• El portavoz del Kremlin, Dmitri Peskov, en la ceremonia de anuncio de ganadores en los News Photo Awards, Moscú, 11 de marzo de 2021. (Foto: TASS)
Publicada: martes, 11 de mayo de 2021 6:42

El portavoz del Kremlin, Dmitri Peskov, rechaza que Rusia estuviera involucrada en el ciberataque contra el mayor operador estadounidense de oleoductos.

“Rusia no tiene nada que ver con esto”, dijo el lunes Peskov a la agencia local de noticias TASS, al comentar las palabras del presidente estadounidense, Joe Biden, sobre la evidencia de que el ransomware que atacó el domingo al sistema informático del oleoducto más grande de EE.UU., Colonial Pipeline, procedía de alguna parte de la extensa red establecida en la Federación Rusa.

Al ser preguntado sobre si Moscú estaba dispuesto a interactuar con Washington sobre el caso, el alto diplomático ruso respondió que “Estados Unidos se niega a cooperar en la lucha contra el ciberdelito”.

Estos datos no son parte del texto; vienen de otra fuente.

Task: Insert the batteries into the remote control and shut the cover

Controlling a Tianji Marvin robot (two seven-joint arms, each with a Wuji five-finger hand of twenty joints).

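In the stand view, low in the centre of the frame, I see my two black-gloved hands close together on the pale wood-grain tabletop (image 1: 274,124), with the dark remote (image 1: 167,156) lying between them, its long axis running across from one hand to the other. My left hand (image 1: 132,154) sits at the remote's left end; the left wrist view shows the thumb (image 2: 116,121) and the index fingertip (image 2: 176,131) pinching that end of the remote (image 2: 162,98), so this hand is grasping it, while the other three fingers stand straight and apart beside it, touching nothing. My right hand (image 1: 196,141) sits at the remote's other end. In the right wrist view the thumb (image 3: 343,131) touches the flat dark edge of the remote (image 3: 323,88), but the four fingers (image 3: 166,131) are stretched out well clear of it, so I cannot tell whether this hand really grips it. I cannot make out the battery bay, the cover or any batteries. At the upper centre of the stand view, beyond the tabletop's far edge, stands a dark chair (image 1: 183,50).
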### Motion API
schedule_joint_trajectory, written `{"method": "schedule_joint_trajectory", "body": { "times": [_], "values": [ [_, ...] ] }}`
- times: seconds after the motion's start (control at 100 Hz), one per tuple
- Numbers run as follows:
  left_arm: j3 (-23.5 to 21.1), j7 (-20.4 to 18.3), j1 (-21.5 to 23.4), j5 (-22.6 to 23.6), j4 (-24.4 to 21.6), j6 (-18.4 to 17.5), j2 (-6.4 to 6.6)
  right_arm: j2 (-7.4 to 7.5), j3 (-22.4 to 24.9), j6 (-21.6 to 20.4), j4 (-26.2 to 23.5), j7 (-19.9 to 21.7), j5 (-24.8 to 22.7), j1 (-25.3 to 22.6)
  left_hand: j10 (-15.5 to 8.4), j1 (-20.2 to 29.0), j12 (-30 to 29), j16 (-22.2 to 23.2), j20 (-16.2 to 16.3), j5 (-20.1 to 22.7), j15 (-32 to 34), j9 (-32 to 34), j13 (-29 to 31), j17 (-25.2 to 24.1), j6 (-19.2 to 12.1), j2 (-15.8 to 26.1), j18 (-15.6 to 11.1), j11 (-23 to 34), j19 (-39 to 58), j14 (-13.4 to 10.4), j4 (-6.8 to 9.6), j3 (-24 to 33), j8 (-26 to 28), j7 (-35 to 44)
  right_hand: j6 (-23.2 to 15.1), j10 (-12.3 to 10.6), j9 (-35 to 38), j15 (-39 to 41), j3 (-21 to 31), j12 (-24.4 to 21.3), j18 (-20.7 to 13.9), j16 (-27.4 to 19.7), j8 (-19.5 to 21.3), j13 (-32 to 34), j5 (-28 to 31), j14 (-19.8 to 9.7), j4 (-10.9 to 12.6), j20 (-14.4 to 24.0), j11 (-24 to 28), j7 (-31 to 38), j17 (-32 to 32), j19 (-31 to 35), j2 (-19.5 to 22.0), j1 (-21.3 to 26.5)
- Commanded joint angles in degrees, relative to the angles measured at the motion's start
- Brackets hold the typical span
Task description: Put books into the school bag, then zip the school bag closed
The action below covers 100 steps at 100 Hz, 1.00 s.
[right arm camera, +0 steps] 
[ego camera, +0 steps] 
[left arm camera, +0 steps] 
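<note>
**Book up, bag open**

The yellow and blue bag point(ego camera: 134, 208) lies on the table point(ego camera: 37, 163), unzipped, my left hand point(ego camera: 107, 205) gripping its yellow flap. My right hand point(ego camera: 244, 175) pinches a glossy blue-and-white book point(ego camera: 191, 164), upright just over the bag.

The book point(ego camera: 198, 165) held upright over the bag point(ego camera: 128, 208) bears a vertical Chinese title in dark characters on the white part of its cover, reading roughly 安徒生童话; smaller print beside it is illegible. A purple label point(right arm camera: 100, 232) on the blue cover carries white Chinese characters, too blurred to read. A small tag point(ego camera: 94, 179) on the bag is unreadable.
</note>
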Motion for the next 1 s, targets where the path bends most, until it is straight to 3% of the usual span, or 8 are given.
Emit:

Las declaraciones del funcionario ruso se produjeron luego de que el mandatario estadounidense dijera que “hasta ahora no hay evidencia, de parte de nuestro personal de inteligencia, de que Rusia esté involucrada, aunque hay evidencia de que el actor, el ransomware, está en Rusia”.

Dicho esto, Biden subrayó que las autoridades rusas “tienen cierta responsabilidad para lidiar con esto”. Esa coletilla que añadió a sus comentarios el inquilino de la Casa Blanca fue precisamente lo que motivó a Kremlin a salir a desmentir cualquier participación de Rusia en el ciberataque que dejó inoperativo las redes del mayor operador de oleoductos de productos refinados de EE.UU.

 

El Buró Federal de Investigaciones de EE.UU. (FBI, por sus siglas en inglés) identificó a DarkSide como el grupo que desarrolló el mencionado ‘ransomware’. Se trata del programa que aprovecha fallas de seguridad para cifrar los sistemas informáticos y exigir un pago a cambio de desbloquearlos.

Colonial Pipeline, con sede en el estado de Georgia, envía combustible desde la costa del Golfo de Texas a la costa este estadounidense a través de 8850 kilómetros de oleoductos, atendiendo a 50 millones de consumidores. En otras palabras, sus redes transportan diariamente 2,5 millones de barriles de gasolina, diésel, combustible para aviones y otros productos refinados del petróleo.

Durante los últimos años, varios organismos y empresas estadounidenses fueron blanco de ataques cibernéticos; el más reciente afectó los sistemas del Departamento del Tesoro de EE.UU. y de la Administración Nacional de Telecomunicaciones e Información (NTIA, por sus siglas en inglés) del Departamento del Comercio, así como a las redes vinculadas a la Administración Nacional de Seguridad Nuclear (NNSA, por sus siglas en inglés) del Departamento de Energía del país norteamericano.